I returned to the village that evening, and climbed up the narrow cobbled streets that led to the back of the village; past warrens of whitewashed walls, peasant interiors, through tiny squares shaded by almond trees. Great magenta sprays of bougainvillaea flamed in the sun or glowed in the pale evening shadows. It was a sort of kasbah area of the village, a very pretty kasbah, with its cross-glimpses of the plumbago-blue six-o’clock sea below, and the gold-green pine-covered hills above. People sitting outside their cottages greeted me, and I collected the inevitable small Pied Piper chain of children, who subsided into giggles if I looked at them and waved them away. When I came to the church I went in. I wanted to justify my presence in the quarter. It was densely gloomy, with a miasma of incense over everything; a row of ikons, sombre silhouettes set in smoky gold, stared down at me, as if the
y knew what an alien I was in their cryptlike Byzantine world.
After five minutes I came out. The children had mercifully disappeared, and I could take the alley to the right of the church. On one side there were the round cylinders of the church apses, on the other a wall eight or nine feet high. The alley turned and the wall continued. But halfway along it there was an arched gateway: a keystone with the date 1823 on it, and above that a place where there had once been a coat of arms. I guessed that the house inside had been built by one of the pirate ‘admirals’ of the War of Independence. There was a narrow door let into the right-hand of the two gate-doors, with a slit for letters. Above it, stencilled white on black on an old bit of sheet metal, was the name ‘Hermes Ambelas’. To the left the ground fell away behind the church. There was no way of looking over the wall from that side. I went to the small door and pushed it gently to see if it gave. But it was locked. The islanders were notoriously honest, thieves unknown; and I could not remember having seen an outer gate locked like that anywhere else on Phraxos.

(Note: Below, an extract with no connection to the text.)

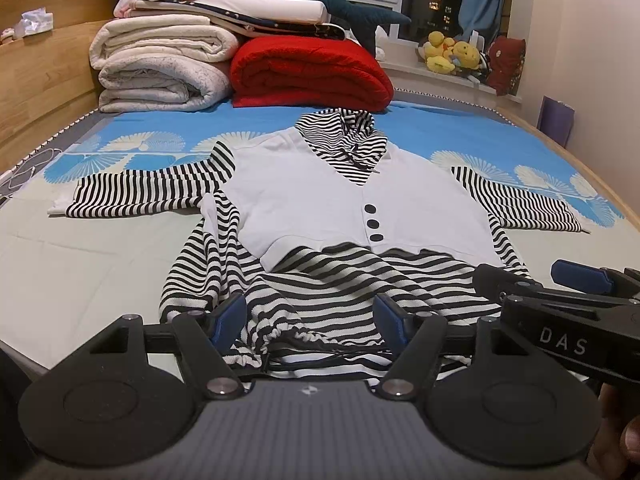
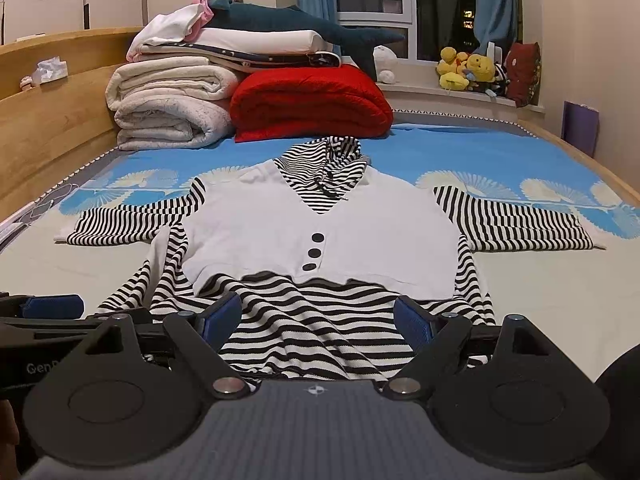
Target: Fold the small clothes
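Left tongs (image 1: 310, 318) and right tongs (image 2: 318, 318) are held released, side by side over the gathered hem, ready for pinching. The striped hooded top (image 2: 320, 232) is spread flat on the bed (image 2: 520, 280), sleeves outstretched for folding.

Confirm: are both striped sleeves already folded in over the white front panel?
No. In the right wrist view both striped sleeves lie spread out to the sides on the bed, clear of the white front panel.

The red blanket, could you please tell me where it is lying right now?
In both wrist views the red blanket lies folded at the far end of the bed, right of the rolled cream blankets and just beyond the striped hood.
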Available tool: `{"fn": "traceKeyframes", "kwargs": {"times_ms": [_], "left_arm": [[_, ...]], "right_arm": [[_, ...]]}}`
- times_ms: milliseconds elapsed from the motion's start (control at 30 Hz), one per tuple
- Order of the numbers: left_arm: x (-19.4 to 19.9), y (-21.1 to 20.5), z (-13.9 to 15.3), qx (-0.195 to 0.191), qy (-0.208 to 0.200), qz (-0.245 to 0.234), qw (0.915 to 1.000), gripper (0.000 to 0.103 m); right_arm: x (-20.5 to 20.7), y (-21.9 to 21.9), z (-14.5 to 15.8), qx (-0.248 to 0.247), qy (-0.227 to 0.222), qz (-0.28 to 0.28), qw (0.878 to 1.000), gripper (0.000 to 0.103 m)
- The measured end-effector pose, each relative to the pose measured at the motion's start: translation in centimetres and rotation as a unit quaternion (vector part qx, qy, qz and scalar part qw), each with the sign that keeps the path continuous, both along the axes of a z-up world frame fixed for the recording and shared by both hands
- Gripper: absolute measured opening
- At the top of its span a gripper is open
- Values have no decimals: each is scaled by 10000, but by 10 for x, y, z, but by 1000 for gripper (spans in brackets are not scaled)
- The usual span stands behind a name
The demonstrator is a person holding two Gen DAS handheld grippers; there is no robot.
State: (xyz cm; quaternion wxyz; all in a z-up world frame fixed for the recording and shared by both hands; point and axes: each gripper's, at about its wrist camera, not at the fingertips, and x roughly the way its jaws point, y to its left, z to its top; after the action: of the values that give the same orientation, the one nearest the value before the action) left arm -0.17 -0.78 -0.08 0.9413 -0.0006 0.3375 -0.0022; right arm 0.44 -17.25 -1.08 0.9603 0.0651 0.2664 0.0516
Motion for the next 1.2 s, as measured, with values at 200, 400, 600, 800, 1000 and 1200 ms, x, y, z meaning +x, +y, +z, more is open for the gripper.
{"fn": "traceKeyframes", "kwargs": {"times_ms": [200,400,600,800,1000,1200], "left_arm": [[0,0,0,-86,-4,-6,10000,73],[1,-3,-2,-3,-5,-74,10000,69],[8,2,19,293,-20,56,9996,68],[16,2,62,493,-205,-33,9986,77],[51,14,75,236,-167,-153,9995,77],[128,42,84,313,-522,-220,9979,64]], "right_arm": [[-1,2,1,23,-16,-8,10000,85],[2,0,0,230,121,-3,9997,85],[8,-5,7,384,82,-31,9992,85],[19,-15,12,372,208,-158,9990,85],[45,-26,19,381,679,-246,9967,85],[92,-35,41,344,804,-302,9957,85]]}}
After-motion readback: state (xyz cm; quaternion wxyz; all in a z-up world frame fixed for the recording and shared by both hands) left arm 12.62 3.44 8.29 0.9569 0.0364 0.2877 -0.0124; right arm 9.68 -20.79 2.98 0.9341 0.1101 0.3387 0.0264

The rocky lane dipped abruptly down between two cottages. The roof of the one on the right was below the wall of the house. At the bottom a cross alley took me back and round to the other side. There the ground fell away even more precipitously and I found myself looking up ten feet of vertical rock even before the wall foundation started. The house and its garden walls on this side continued the rock face, and I could see that in fact it was not a very big house, though still by village standards much too grandiose for a donkey-driver.

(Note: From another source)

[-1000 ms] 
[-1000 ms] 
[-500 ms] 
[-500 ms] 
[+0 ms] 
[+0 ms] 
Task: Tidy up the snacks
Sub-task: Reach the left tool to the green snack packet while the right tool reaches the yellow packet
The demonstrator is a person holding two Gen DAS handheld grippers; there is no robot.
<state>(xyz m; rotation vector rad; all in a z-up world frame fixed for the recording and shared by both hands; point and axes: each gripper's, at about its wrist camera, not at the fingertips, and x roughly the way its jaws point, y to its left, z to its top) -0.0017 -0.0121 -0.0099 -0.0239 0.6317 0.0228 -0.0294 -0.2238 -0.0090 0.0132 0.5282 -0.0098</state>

Two ground-floor windows, three upstairs, all shuttered. They were still in the last sunlight and must have given a fine view west over the village and the straits to the Argolian mainland. Was it a view Julie knew well? I felt like Blondel beneath Richard Cœur-de-Lion’s window; but not even able to pass messages by song. Down in a small square below I could see two or three women interestedly watching me. I waved, strolled on, as if my look upwards had been idle curiosity. I came to yet another cross alley, and climbed up it to my starting-point outside Agios Elias. The house was impregnable to passing eyes.